Extract all of the entries and set them down verbatim.

◆ Materials provided ◆
———
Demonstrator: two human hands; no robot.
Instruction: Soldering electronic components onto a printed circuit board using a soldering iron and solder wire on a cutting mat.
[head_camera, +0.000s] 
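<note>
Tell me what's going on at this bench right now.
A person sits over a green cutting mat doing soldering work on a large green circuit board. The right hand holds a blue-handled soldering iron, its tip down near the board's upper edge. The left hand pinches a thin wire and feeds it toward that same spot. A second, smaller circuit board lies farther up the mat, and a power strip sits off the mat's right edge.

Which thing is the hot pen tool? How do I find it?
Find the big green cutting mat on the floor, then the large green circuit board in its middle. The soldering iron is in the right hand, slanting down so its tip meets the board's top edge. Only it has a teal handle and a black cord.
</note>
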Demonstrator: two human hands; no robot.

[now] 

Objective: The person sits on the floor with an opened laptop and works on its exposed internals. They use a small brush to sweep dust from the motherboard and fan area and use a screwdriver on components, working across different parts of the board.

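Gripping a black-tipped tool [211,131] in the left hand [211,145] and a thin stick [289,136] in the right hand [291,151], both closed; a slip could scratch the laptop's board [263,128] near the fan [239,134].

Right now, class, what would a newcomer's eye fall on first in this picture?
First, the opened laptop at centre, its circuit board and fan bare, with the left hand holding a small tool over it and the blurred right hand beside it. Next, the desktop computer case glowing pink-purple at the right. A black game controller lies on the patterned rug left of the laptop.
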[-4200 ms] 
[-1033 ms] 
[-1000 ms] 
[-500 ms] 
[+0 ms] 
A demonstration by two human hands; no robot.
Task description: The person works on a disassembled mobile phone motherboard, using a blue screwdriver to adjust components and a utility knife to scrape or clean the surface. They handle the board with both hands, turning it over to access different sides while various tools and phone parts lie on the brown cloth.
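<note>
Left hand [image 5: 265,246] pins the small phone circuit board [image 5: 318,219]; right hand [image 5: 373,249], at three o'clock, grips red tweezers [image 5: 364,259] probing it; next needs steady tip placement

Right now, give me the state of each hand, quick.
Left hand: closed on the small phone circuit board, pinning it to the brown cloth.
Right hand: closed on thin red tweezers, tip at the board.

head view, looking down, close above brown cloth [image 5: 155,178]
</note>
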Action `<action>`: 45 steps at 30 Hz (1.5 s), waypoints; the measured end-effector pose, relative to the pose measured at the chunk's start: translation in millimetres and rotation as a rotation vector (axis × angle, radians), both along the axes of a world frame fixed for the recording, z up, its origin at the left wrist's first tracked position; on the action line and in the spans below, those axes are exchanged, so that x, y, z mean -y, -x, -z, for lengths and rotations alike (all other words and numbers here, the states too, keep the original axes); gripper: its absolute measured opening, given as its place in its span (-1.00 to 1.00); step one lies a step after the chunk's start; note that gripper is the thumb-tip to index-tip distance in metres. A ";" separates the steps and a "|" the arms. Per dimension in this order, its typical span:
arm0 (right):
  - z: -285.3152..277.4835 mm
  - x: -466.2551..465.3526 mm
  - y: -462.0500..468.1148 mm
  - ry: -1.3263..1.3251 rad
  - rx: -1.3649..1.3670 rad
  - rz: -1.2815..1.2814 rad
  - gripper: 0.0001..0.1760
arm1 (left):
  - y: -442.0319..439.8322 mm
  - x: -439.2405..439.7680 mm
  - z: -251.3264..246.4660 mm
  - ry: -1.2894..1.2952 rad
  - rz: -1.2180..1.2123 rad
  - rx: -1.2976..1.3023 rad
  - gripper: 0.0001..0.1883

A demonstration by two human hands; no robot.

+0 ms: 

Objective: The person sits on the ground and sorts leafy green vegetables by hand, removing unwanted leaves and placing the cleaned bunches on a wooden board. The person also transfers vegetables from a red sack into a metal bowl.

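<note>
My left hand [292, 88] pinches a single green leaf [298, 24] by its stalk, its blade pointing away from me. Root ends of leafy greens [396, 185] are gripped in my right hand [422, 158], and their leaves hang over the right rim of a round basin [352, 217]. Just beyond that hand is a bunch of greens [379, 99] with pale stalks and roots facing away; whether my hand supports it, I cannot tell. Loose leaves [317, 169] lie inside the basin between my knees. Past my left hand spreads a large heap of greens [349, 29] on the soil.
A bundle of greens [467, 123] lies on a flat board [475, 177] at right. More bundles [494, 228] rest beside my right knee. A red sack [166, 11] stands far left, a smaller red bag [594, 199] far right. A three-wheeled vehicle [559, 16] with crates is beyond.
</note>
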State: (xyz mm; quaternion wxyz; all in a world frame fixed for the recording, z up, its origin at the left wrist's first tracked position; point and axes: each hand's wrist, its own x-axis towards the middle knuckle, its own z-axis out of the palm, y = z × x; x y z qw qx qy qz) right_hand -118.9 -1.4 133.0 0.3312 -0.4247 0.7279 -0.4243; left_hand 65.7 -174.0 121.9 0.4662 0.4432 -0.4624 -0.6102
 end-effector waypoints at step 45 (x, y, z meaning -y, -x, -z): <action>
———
◆ Answer for this exercise ◆
Demonstrator: two human hands; no robot.
Instruction: Soldering electronic components onto a printed circuit board using a soldering iron and solder wire on a cutting mat.
[head_camera, +0.000s] 
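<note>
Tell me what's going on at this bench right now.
A person sits over a green cutting mat doing soldering work on a large green circuit board. The right hand holds a blue-handled soldering iron, its tip down near the board's upper edge. The left hand pinches a thin wire and feeds it toward that same spot. A second, smaller circuit board lies farther up the mat, and a power strip sits off the mat's right edge.

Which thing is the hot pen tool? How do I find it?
Find the big green cutting mat on the floor, then the large green circuit board in its middle. The soldering iron is in the right hand, slanting down so its tip meets the board's top edge. Only it has a teal handle and a black cord.
</note>
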Demonstrator: two human hands; no robot.

[now] 

Objective: The person sits on the floor with an opened laptop and works on its exposed internals. They use a small brush to sweep dust from the motherboard and fan area and use a screwdriver on components, working across different parts of the board.

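Gripping a black-tipped tool [211,131] in the left hand [211,145] and a thin stick [289,136] in the right hand [291,151], both closed; a slip could scratch the laptop's board [263,128] near the fan [239,134].

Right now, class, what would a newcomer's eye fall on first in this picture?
First, the opened laptop at centre, its circuit board and fan bare, with the left hand holding a small tool over it and the blurred right hand beside it. Next, the desktop computer case glowing pink-purple at the right. A black game controller lies on the patterned rug left of the laptop.
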[-4200 ms] 
[-1033 ms] 
[-1000 ms] 
[-500 ms] 
[+0 ms] 
A demonstration by two human hands; no robot.
Task description: The person works on a disassembled mobile phone motherboard, using a blue screwdriver to adjust components and a utility knife to scrape or clean the surface. They handle the board with both hands, turning it over to access different sides while various tools and phone parts lie on the brown cloth.
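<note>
Left hand [image 5: 265,246] pins the small phone circuit board [image 5: 318,219]; right hand [image 5: 373,249], at three o'clock, grips red tweezers [image 5: 364,259] probing it; next needs steady tip placement

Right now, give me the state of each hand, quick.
Left hand: closed on the small phone circuit board, pinning it to the brown cloth.
Right hand: closed on thin red tweezers, tip at the board.

head view, looking down, close above brown cloth [image 5: 155,178]
</note>
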Action `<action>`: 45 steps at 30 Hz (1.5 s), waypoints; the measured end-effector pose, relative to the pose measured at the chunk's start: translation in millimetres and rotation as a rotation vector (axis × angle, radians), both along the axes of a world frame fixed for the recording, z up, its origin at the left wrist's first tracked position; on the action line and in the spans below, those axes are exchanged, so that x, y, z mean -y, -x, -z, for lengths and rotations alike (all other words and numbers here, the states too, keep the original axes); gripper: its absolute measured opening, given as its place in its span (-1.00 to 1.00); step one lies a step after the chunk's start; note that gripper is the thumb-tip to index-tip distance in metres. A ";" separates the steps and a "|" the arms. Per dimension in this order, its typical span:
arm0 (right):
  - z: -285.3152..277.4835 mm
  - x: -466.2551..465.3526 mm
  - y: -462.0500..468.1148 mm
  - ry: -1.3263..1.3251 rad
  - rx: -1.3649..1.3670 rad
  - rz: -1.2815..1.2814 rad
  - gripper: 0.0001..0.1760
arm1 (left):
  - y: -442.0319..439.8322 mm
  - x: -439.2405..439.7680 mm
  - z: -251.3264..246.4660 mm
  - ry: -1.2894..1.2952 rad
  - rz: -1.2180..1.2123 rad
  - rx: -1.2976..1.3023 rad
  - gripper: 0.0001..0.1883

A demonstration by two human hands; no robot.

+0 ms: 

Objective: The person sits on the ground and sorts leafy green vegetables by hand, removing unwanted leaves and placing the cleaned bunches on a wooden board. The person also transfers vegetables from a red sack into a metal bowl.

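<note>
My left hand [292, 88] pinches a single green leaf [298, 24] by its stalk, its blade pointing away from me. Root ends of leafy greens [396, 185] are gripped in my right hand [422, 158], and their leaves hang over the right rim of a round basin [352, 217]. Just beyond that hand is a bunch of greens [379, 99] with pale stalks and roots facing away; whether my hand supports it, I cannot tell. Loose leaves [317, 169] lie inside the basin between my knees. Past my left hand spreads a large heap of greens [349, 29] on the soil.
A bundle of greens [467, 123] lies on a flat board [475, 177] at right. More bundles [494, 228] rest beside my right knee. A red sack [166, 11] stands far left, a smaller red bag [594, 199] far right. A three-wheeled vehicle [559, 16] with crates is beyond.
</note>
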State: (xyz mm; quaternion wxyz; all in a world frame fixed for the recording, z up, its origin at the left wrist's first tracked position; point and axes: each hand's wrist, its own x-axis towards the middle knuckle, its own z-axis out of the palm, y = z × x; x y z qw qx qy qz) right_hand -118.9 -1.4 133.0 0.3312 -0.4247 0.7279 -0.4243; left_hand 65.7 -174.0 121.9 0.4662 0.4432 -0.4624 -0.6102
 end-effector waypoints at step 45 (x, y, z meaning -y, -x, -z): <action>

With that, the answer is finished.